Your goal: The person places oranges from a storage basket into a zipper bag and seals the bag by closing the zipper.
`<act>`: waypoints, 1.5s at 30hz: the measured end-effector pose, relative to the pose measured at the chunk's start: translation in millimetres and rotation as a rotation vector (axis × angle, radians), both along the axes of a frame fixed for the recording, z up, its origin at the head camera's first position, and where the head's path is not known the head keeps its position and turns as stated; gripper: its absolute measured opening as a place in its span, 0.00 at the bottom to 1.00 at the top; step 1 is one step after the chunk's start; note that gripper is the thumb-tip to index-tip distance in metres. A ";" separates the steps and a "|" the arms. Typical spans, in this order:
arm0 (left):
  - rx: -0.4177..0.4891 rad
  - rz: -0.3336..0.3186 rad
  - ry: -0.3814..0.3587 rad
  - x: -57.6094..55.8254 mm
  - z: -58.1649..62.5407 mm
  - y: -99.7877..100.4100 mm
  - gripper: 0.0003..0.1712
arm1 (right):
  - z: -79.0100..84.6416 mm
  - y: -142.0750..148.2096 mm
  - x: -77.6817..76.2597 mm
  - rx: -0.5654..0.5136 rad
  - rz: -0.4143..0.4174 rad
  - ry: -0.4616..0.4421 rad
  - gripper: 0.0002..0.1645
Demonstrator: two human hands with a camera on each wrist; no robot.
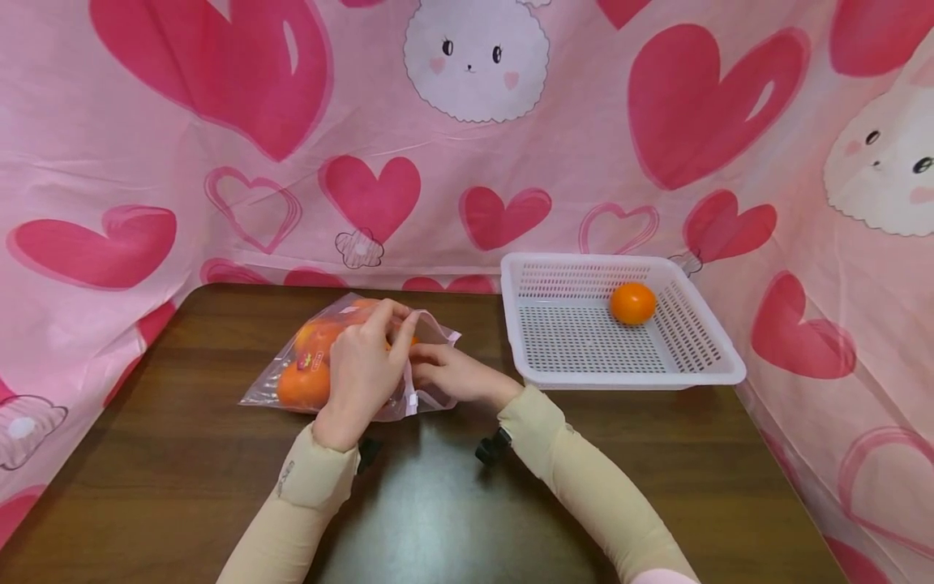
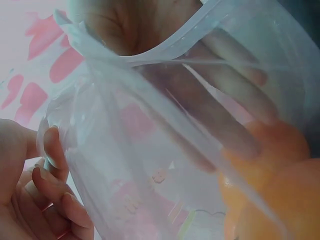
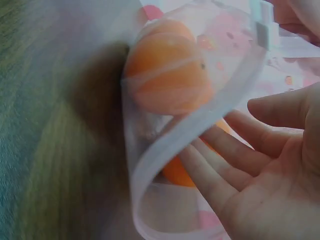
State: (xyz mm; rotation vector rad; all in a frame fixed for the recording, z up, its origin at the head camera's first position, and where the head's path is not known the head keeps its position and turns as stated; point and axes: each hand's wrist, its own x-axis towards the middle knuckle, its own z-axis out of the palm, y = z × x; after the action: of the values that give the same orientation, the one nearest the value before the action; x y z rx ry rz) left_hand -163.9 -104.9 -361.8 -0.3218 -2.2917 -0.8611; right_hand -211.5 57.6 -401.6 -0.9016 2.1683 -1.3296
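A clear slider-zip bag (image 1: pixel 394 403) with pink print lies on the table, several oranges (image 1: pixel 303 384) inside it. My left hand (image 1: pixel 365 357) pinches the upper edge of the bag's mouth between thumb and fingers; its curled fingers (image 2: pixel 52 182) show at that edge in the left wrist view. Through the mouth, my right hand (image 1: pixel 456 373) reaches into the bag. In the right wrist view the fingers of that hand (image 3: pixel 270 175) are extended and hold nothing. Their tips touch or nearly touch an orange (image 2: pixel 280 145), seen through the plastic in the left wrist view.
At the back right stands a white perforated basket (image 1: pixel 620 379) with one orange (image 1: pixel 633 303) in it. The dark wooden table (image 1: pixel 182 454) is bordered at the back and sides by a pink heart-patterned cloth (image 1: pixel 569 146).
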 end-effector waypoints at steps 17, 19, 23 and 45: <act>-0.002 0.004 -0.020 -0.8 -0.3 0.2 0.08 | 14.1 21.3 5.6 0.058 -0.037 0.127 0.27; -0.002 0.001 -0.023 -0.4 -0.4 0.2 0.08 | 14.8 23.3 6.4 0.038 -0.033 0.118 0.27; 0.003 0.000 -0.025 -0.1 -0.6 0.0 0.07 | 17.1 25.8 5.9 0.000 -0.063 0.098 0.29; -0.034 0.009 -0.054 -2.2 -2.0 3.9 0.09 | 28.6 45.0 4.6 -0.042 -0.182 0.140 0.31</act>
State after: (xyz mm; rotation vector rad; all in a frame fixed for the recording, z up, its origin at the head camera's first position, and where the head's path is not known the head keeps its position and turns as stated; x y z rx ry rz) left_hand -166.1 -100.9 -363.8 -0.3060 -2.3583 -0.8362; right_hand -206.9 102.6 -373.0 -0.8526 2.3861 -1.4410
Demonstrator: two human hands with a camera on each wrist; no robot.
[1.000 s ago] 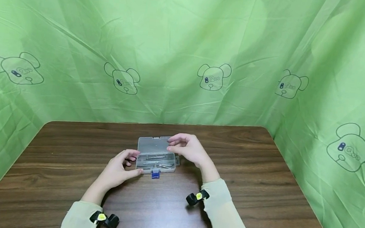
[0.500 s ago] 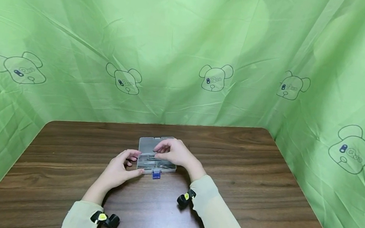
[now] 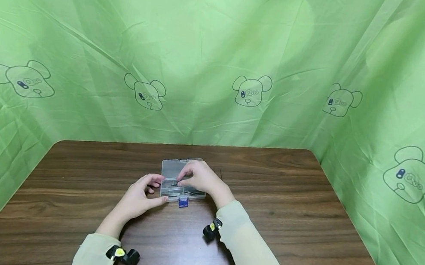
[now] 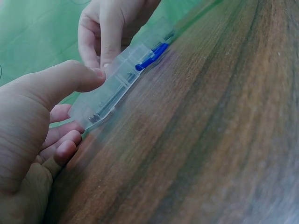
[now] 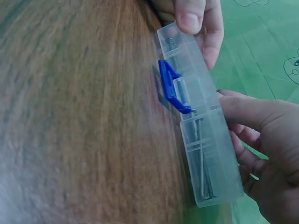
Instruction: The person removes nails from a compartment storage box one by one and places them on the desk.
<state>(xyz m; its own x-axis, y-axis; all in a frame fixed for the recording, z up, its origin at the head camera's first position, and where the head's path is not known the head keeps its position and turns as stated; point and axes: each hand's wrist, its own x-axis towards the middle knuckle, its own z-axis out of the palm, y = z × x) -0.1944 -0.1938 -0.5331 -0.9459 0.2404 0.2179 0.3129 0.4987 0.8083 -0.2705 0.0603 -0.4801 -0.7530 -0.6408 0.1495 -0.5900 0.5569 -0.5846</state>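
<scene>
A clear plastic storage box (image 3: 202,196) lies on the table with its lid (image 3: 171,168) folded back and a blue latch (image 5: 167,86) hanging at the front. Thin metal pieces (image 5: 202,163), like nails or screws, lie in its divided compartments. My left hand (image 3: 136,195) holds the box's left end, thumb on the front corner and fingers round the side. My right hand (image 3: 205,181) reaches over the back compartment from the right, thumb and forefinger close together down at the metal pieces. I cannot tell whether they pinch one. This hand covers the box's back right part.
The wooden table (image 3: 284,226) extends to both sides and in front of the box. Green cloth (image 3: 204,62) with printed animal heads hangs behind and beside it. Black wrist cameras sit on the left wrist (image 3: 122,254) and right wrist (image 3: 211,230).
My right hand has moved left and down from the lid's right edge to the back compartment, its thumb and forefinger drawing closer together. The left hand stays at the box's end.
</scene>
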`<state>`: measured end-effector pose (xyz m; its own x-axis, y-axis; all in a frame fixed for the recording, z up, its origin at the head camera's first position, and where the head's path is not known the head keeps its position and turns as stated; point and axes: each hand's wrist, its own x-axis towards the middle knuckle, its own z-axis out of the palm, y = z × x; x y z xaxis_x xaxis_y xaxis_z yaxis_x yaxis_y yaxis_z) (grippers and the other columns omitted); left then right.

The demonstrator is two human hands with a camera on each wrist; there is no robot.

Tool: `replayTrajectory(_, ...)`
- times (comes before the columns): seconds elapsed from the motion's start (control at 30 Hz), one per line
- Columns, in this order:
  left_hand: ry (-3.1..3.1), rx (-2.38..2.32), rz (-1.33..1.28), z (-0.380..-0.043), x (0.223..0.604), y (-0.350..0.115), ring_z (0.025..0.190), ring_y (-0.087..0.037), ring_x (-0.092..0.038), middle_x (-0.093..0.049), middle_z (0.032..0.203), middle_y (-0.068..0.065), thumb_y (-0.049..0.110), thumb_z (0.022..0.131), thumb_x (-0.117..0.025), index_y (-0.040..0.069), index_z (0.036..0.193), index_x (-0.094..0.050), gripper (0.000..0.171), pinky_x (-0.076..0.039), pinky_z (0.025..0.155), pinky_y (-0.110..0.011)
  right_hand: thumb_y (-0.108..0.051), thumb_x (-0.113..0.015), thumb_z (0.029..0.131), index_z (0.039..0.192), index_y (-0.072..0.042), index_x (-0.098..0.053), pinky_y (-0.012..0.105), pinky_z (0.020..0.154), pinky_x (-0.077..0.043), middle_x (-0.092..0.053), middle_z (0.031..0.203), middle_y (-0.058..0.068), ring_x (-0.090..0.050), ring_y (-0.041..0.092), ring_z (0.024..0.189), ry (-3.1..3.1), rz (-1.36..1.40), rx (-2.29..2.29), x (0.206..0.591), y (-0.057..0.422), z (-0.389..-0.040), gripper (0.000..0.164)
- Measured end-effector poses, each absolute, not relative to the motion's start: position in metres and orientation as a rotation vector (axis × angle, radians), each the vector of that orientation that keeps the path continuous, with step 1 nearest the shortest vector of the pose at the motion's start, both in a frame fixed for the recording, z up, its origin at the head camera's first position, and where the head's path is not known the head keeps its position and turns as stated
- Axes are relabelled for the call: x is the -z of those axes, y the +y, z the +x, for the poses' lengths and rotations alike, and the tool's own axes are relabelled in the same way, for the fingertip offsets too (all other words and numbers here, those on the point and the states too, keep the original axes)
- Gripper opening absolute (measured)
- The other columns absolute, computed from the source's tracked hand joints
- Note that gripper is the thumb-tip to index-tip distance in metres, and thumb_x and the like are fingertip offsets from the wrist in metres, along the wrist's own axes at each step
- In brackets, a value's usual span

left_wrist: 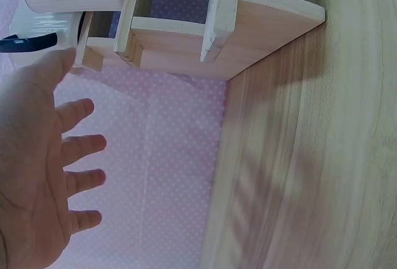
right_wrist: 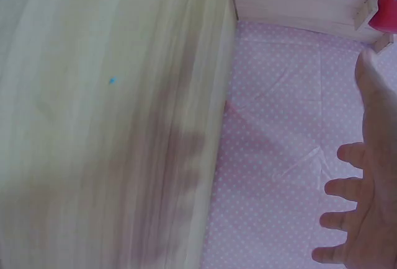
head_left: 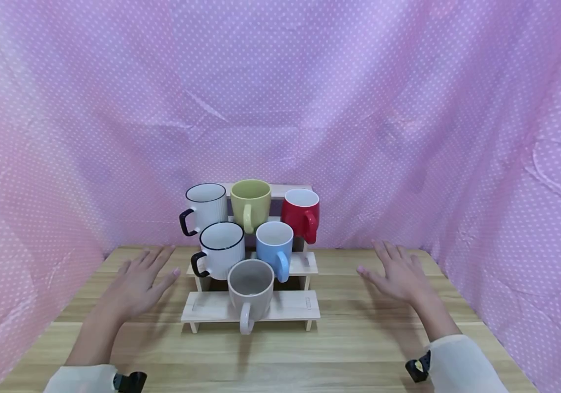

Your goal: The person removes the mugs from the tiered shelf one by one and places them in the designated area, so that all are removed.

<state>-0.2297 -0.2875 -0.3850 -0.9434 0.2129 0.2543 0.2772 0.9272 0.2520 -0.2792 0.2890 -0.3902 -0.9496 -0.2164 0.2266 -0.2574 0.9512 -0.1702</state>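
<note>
My left hand (head_left: pixel 137 284) hovers over the table left of a stepped wooden rack, fingers spread and holding nothing. On the other side my right hand (head_left: pixel 398 273) is likewise spread, further from the rack. The rack's top tier bears a white mug with black rim (head_left: pixel 207 207), a green mug (head_left: pixel 252 204) and a red mug (head_left: pixel 300 213). A second black-rimmed white mug (head_left: pixel 222 251) and a light blue mug (head_left: pixel 274 245) occupy the middle tier. Alone on the bottom step (head_left: pixel 290 308) stands a grey mug (head_left: pixel 251 286), its handle toward me.
The rack stands on a wood-grain table (head_left: pixel 349 338). Behind and at both sides hangs a pink-purple dotted cloth (head_left: pixel 359 109), close to the table's far edge. The white mugs' black handles jut out to the left.
</note>
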Motion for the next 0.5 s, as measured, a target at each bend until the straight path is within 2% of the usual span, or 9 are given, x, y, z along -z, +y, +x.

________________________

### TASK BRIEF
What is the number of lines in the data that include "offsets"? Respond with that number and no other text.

### REPLY TO THE TASK
2